Já no período do governo de Fernando Henrique Cardoso (1995-2002), a universidade foi influenciada pelas reformas orientadas para o mercado, adotando reconfigurações para o setor público e privado, sob a ótica gerencial, em que foi classificada como serviço competitivo (não-exclusivo) do Estado, ou seja, controlada pelo mercado e pelo Estado. Houve um incremento na capacidade global da rede de ensino superior, com a abertura para investimentos privados locais, acarretando o surgimento de uma quantidade enorme de instituições privadas de ensino superior (SANTOS E ALMEIDA FILHO, 2008). Isso

implicou mais autonomia, controle sobre suas atividades e descentralização. Em contrapartida, acarretou maior responsabilidade pela própria eficiência e produtividade (FALQUETTO; FARIAS, 2013).

Essa Reforma do Estado, de acordo com Chauí (2003), começou a tratar a Universidade como uma organização social, sendo considerada um serviço e movida pela operacionalização; gerida por contratos de gestão; conduzida por índices de produtividade; perfil de flexibilidade, incentivada pela diminuição dos tempos de formação, pela mera transmissão de conhecimentos e estímulo à pesquisa operacional pelos docentes. Segundo a autora, a privatização do ensino veio desvalorizar a pesquisa e extensão, em detrimento da massificação de resultados, havendo uma mercantilização do ensino, afastando o cunho social da Universidade Pública, produzindo um conhecimento destinado à apropriação privada, levando a universidade a ter uma baixa em sua qualidade de ensino, dada a sua preocupação em produzir resultados através de estratégias de intervenção e controle. Sob essa perspectiva operacional, o conhecimento e a informação se tornaram forças produtivas.

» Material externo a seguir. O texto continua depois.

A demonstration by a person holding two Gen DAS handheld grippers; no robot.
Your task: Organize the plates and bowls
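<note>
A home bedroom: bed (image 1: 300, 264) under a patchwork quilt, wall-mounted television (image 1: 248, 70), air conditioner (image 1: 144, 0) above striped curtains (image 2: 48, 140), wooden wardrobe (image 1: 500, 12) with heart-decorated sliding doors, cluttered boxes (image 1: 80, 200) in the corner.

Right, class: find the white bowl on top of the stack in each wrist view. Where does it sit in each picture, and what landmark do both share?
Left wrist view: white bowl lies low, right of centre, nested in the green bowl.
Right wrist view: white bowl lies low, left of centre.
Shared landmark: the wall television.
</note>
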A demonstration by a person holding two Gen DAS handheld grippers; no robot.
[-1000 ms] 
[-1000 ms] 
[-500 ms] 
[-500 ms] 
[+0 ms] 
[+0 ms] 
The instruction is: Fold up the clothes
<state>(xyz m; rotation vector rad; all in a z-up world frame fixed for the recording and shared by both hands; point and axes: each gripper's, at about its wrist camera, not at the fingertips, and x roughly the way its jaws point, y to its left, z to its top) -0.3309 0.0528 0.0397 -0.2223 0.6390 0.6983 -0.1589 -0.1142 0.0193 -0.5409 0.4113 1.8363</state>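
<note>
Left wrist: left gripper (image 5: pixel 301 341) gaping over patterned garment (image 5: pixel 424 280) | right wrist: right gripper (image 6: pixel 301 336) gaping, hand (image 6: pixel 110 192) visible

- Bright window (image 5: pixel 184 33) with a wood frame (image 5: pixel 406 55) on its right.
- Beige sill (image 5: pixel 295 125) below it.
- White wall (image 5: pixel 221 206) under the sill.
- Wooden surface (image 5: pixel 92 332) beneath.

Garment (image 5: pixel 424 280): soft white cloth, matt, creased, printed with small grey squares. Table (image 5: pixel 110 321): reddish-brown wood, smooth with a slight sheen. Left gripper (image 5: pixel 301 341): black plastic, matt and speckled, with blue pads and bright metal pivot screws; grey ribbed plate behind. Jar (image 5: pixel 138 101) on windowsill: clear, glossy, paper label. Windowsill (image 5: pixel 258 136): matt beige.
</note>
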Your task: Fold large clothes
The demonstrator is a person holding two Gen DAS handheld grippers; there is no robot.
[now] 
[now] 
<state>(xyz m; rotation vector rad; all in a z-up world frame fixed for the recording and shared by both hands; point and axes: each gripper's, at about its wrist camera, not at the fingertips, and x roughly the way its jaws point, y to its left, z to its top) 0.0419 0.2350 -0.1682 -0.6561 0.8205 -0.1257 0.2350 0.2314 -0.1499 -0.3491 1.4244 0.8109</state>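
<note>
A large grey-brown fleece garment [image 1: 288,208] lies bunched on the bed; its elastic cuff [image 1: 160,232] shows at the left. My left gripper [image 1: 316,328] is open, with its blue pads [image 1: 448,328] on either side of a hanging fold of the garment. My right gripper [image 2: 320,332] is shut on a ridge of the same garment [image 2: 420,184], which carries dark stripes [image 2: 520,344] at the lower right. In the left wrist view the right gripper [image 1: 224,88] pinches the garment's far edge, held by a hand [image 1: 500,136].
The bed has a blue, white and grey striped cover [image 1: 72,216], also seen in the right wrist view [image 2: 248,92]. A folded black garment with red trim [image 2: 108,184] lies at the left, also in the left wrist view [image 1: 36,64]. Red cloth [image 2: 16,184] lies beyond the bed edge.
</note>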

Diante desse contexto, as Universidades Públicas se confrontam com o desafio de atender tanto à sua finalidade precípua em garantir maior equidade no acesso à educação de qualidade quanto à sua reestruturação, no sentido de superar sua funcionalidade burocrática, que persiste e, ainda, em ter o cuidado para não se desvirtuar em direção à lógica privatizadora de gestão. Para Falquetto e Farias (2013, p. 29), a dificuldade em abandonar os desvios da burocracia terminam por tornar reféns as dimensões da atividade acadêmica - ensino, pesquisa e extensão, principalmente as duas últimas que, na maioria das vezes, são vistas como “apêndices da atividade de ensino, e não como funções programáticas com personalidade acadêmica própria”. Ou seja, são costumeiramente consideradas como atividades complementares dos docentes. Nesse sentido, torna-se importante a compreensão do papel da extensão, que não pode ser entendida erroneamente dessa forma na prática do ensino, mas sim, ser integrada aos compromissos educacionais, sem condicioná-la junto ao ensino e pesquisa a uma ideia mercantilista que inviabiliza a realização das principais finalidades de uma universidade pública.